Wenn ich spiele werden meine 6gb überschritten und es wird unspielbar oder der Computer hängt sich halb auf ...
In der Früh als ich gespielt habe kam ich auf einen gesamt RAM verbrauch mit Spielen auf 3,5 gb ....

Wenn wer eine Idee hätte was da Schuld wäre ...

Schonmal danke für die Antworten

mfg Markus


----------



## Stryke7 (6. Januar 2014)

Guck doch mal im Task-Manager nach, ob da irgendetwas zu viel RAM frisst. 

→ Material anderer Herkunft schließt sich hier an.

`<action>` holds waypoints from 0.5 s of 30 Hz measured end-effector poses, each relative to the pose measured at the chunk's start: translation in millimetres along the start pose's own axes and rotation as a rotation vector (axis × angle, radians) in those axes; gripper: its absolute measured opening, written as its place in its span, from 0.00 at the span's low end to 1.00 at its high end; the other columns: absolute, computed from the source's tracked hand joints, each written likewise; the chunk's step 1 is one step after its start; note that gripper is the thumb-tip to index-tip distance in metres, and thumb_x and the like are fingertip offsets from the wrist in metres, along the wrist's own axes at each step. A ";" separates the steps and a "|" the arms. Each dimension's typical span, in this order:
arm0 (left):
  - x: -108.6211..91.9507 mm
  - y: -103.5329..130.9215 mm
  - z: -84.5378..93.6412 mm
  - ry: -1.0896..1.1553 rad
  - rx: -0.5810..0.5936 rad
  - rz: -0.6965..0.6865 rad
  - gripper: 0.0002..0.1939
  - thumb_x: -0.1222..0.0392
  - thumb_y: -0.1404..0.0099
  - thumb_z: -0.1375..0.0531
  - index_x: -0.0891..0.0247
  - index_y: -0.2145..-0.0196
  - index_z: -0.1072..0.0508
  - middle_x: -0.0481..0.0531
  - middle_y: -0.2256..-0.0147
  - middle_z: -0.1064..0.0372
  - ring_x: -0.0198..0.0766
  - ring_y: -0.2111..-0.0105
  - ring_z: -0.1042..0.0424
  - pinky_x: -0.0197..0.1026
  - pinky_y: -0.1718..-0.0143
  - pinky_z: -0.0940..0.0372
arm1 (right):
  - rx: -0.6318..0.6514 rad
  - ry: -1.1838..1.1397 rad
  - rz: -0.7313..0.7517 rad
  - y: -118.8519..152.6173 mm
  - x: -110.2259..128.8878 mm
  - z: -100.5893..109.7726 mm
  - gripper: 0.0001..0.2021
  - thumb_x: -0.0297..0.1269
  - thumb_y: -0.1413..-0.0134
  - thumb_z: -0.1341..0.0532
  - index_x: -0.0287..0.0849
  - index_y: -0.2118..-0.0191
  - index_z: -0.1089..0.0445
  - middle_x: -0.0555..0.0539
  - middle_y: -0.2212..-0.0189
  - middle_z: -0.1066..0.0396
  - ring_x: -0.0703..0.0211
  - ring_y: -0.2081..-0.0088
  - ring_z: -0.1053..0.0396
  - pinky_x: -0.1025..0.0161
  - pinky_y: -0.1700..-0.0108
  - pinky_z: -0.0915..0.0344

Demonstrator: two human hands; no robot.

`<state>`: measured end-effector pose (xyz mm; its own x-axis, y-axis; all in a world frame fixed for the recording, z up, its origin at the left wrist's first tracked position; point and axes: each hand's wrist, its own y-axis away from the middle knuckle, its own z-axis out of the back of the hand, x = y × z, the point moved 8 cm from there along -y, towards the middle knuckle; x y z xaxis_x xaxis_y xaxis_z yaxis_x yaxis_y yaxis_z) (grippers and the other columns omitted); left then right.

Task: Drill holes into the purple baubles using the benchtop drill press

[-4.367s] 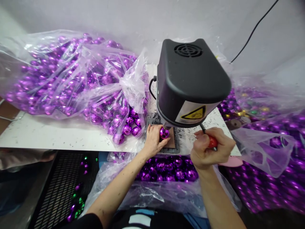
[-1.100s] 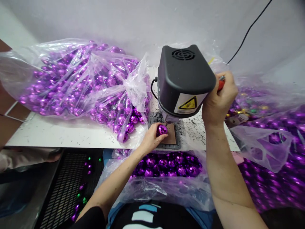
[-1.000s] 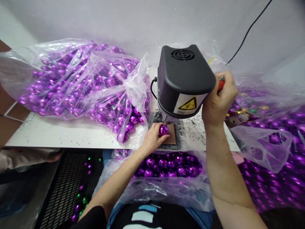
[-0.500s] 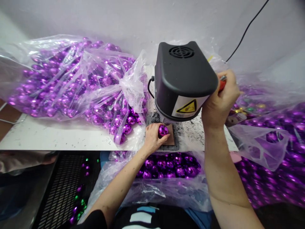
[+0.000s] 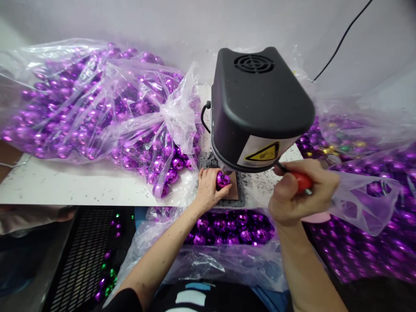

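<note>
While the left hand (image 5: 209,187) grasps a purple ball (image 5: 223,179), the right hand (image 5: 299,204) grips a red handle (image 5: 300,182)

Where the white counter (image 5: 81,184) ends, a plastic bag (image 5: 211,265) of purple balls (image 5: 232,225) lies nearest, over the lap; a black mesh panel (image 5: 69,264), near left, carries small green and purple balls (image 5: 112,274). Dark flecks (image 5: 255,182) litter the counter around a brown board (image 5: 233,194); the held ball is at that board, just under the lower tip of the black machine (image 5: 263,99), contact unclear. A knotted clear bag (image 5: 182,110) of balls covers the counter's left side, and more bagged balls (image 5: 367,255) bulge at right. Farthest stands a pale wall (image 5: 195,21), a black cable (image 5: 342,40) at its right.
</note>
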<state>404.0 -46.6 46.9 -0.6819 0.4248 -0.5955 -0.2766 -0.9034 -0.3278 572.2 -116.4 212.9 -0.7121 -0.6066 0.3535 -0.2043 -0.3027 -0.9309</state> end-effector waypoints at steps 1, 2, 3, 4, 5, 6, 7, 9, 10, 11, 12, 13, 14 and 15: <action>-0.2 0.2 0.3 0.001 -0.004 -0.001 0.19 0.54 0.37 0.34 0.60 0.51 0.32 0.56 0.53 0.28 0.49 0.49 0.33 0.54 0.39 0.44 | 0.022 -0.020 0.028 7.2 0.8 0.7 0.08 0.35 0.39 0.39 0.42 0.54 0.32 0.52 0.70 0.32 0.67 0.69 0.31 0.64 0.65 0.35; -0.4 0.4 0.8 0.002 -0.011 -0.002 0.19 0.54 0.37 0.33 0.60 0.51 0.32 0.56 0.53 0.28 0.49 0.49 0.33 0.54 0.40 0.44 | 0.038 -0.037 0.048 12.9 1.0 1.0 0.10 0.33 0.40 0.39 0.41 0.53 0.32 0.52 0.70 0.32 0.66 0.69 0.31 0.63 0.65 0.34; -0.7 0.6 1.2 0.004 -0.017 -0.005 0.19 0.54 0.37 0.33 0.60 0.51 0.32 0.56 0.53 0.28 0.49 0.49 0.33 0.54 0.40 0.44 | 0.048 -0.052 0.060 17.0 0.7 0.9 0.11 0.32 0.41 0.39 0.41 0.52 0.33 0.52 0.70 0.32 0.65 0.70 0.31 0.63 0.66 0.34; -1.1 0.6 1.6 0.006 -0.023 -0.008 0.20 0.54 0.37 0.33 0.61 0.51 0.32 0.56 0.53 0.28 0.50 0.49 0.33 0.54 0.40 0.44 | 0.050 -0.063 0.063 19.8 0.2 0.5 0.12 0.31 0.42 0.39 0.41 0.52 0.33 0.52 0.70 0.32 0.65 0.70 0.31 0.62 0.66 0.34; -1.5 0.7 1.9 0.008 -0.028 -0.011 0.20 0.54 0.37 0.33 0.61 0.51 0.32 0.56 0.52 0.28 0.50 0.49 0.33 0.54 0.40 0.44 | 0.046 -0.071 0.054 21.5 -0.8 -0.2 0.12 0.30 0.42 0.39 0.41 0.52 0.33 0.52 0.71 0.32 0.65 0.71 0.31 0.62 0.67 0.34; -2.0 0.7 2.0 0.008 -0.031 -0.013 0.20 0.54 0.38 0.33 0.61 0.51 0.32 0.56 0.52 0.28 0.50 0.49 0.33 0.55 0.40 0.43 | 0.033 -0.074 0.042 22.5 -1.6 -0.8 0.12 0.30 0.42 0.39 0.41 0.52 0.33 0.52 0.71 0.33 0.65 0.72 0.31 0.62 0.68 0.35; -2.4 0.7 2.0 0.007 -0.034 -0.013 0.20 0.54 0.38 0.33 0.61 0.51 0.32 0.56 0.52 0.28 0.50 0.49 0.33 0.55 0.40 0.43 | 0.012 -0.074 0.031 23.1 -1.8 -1.2 0.11 0.30 0.42 0.39 0.41 0.53 0.33 0.52 0.72 0.33 0.65 0.72 0.31 0.62 0.68 0.35; -2.9 0.7 2.0 0.002 -0.040 -0.006 0.20 0.55 0.38 0.33 0.61 0.51 0.32 0.56 0.52 0.28 0.50 0.49 0.32 0.55 0.40 0.43 | -0.036 -0.075 0.001 24.6 -1.9 -2.0 0.09 0.30 0.41 0.40 0.42 0.54 0.33 0.53 0.72 0.34 0.66 0.73 0.32 0.63 0.69 0.35; -3.2 0.8 1.9 -0.001 -0.042 -0.001 0.20 0.55 0.38 0.33 0.60 0.51 0.32 0.56 0.52 0.28 0.50 0.49 0.32 0.55 0.39 0.43 | -0.058 -0.077 -0.020 25.8 -2.2 -2.5 0.08 0.30 0.41 0.40 0.42 0.55 0.33 0.53 0.72 0.35 0.67 0.74 0.33 0.64 0.70 0.34; -3.4 0.8 1.8 -0.003 -0.044 0.002 0.20 0.55 0.38 0.33 0.60 0.51 0.33 0.56 0.52 0.28 0.50 0.49 0.32 0.56 0.39 0.43 | -0.080 -0.081 -0.042 27.4 -2.6 -2.8 0.08 0.30 0.41 0.41 0.42 0.55 0.33 0.54 0.72 0.35 0.68 0.75 0.33 0.64 0.70 0.34; -3.8 0.8 1.6 -0.004 -0.044 0.005 0.20 0.55 0.38 0.33 0.60 0.51 0.33 0.56 0.52 0.28 0.50 0.49 0.32 0.56 0.39 0.43 | -0.100 -0.085 -0.063 29.3 -3.2 -2.9 0.08 0.30 0.41 0.41 0.41 0.56 0.33 0.54 0.72 0.35 0.68 0.75 0.34 0.65 0.71 0.34; -4.1 0.9 1.6 -0.006 -0.046 0.006 0.21 0.55 0.38 0.32 0.60 0.51 0.33 0.56 0.52 0.28 0.50 0.49 0.32 0.56 0.39 0.42 | -0.117 -0.090 -0.084 31.4 -4.0 -2.8 0.07 0.30 0.41 0.41 0.41 0.56 0.33 0.54 0.72 0.35 0.69 0.75 0.34 0.65 0.71 0.34; -4.3 0.9 1.8 -0.007 -0.048 0.008 0.21 0.56 0.39 0.32 0.59 0.51 0.33 0.56 0.52 0.28 0.50 0.48 0.32 0.56 0.39 0.42 | -0.130 -0.093 -0.100 33.5 -4.7 -2.6 0.07 0.30 0.41 0.41 0.41 0.57 0.33 0.54 0.71 0.35 0.69 0.75 0.34 0.65 0.71 0.33; -4.3 0.8 2.0 -0.007 -0.051 0.010 0.21 0.56 0.39 0.32 0.60 0.51 0.33 0.56 0.52 0.29 0.51 0.48 0.32 0.55 0.40 0.42 | -0.140 -0.093 -0.109 35.6 -5.3 -2.3 0.07 0.30 0.42 0.41 0.41 0.57 0.33 0.54 0.71 0.35 0.70 0.75 0.34 0.65 0.71 0.33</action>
<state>405.3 -49.3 50.7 -0.6895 0.4150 -0.5935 -0.2352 -0.9034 -0.3585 567.2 -122.3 177.7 -0.6164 -0.6432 0.4542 -0.3729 -0.2697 -0.8878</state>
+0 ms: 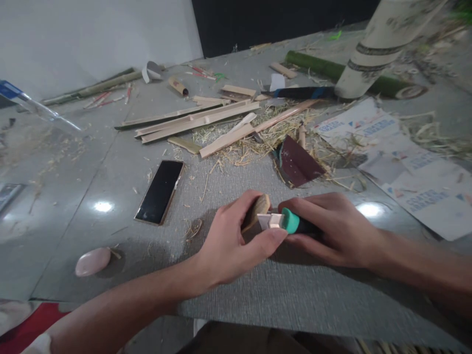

Von welchem OS reden wir denn eigentlich?


----------



## meik19081999 (6. Januar 2014)

Schau doch in Task Manager nach welcher prozess am meisteb RAM verbraucht und teile uns diesen mit 
Gruß Meik
Edit: da war ich.zu langsam xD


----------



## Markus_P (6. Januar 2014)

also Betriebsystem ist Windows 8.1

Und tja task manager wo sollte ich sonst den Arbeitsspeicher ausgelesen haben 
und wenn nichts geöffnet ist und wenn ich im Taskmanager alles zusammengezählt habe komme ich auf stolze 150 mb ...
also wären das dann mit windows um die 2,7 gb .....
aber mir werden 5,1 gb (genau) angezeigt und wenn ich bf3 spiele (google chrome frisst auch was wegen battlelog sind auch stolze 300mb bleiben fürs spiel nicht mehr viel und es ruckelt und hängt sich auf ...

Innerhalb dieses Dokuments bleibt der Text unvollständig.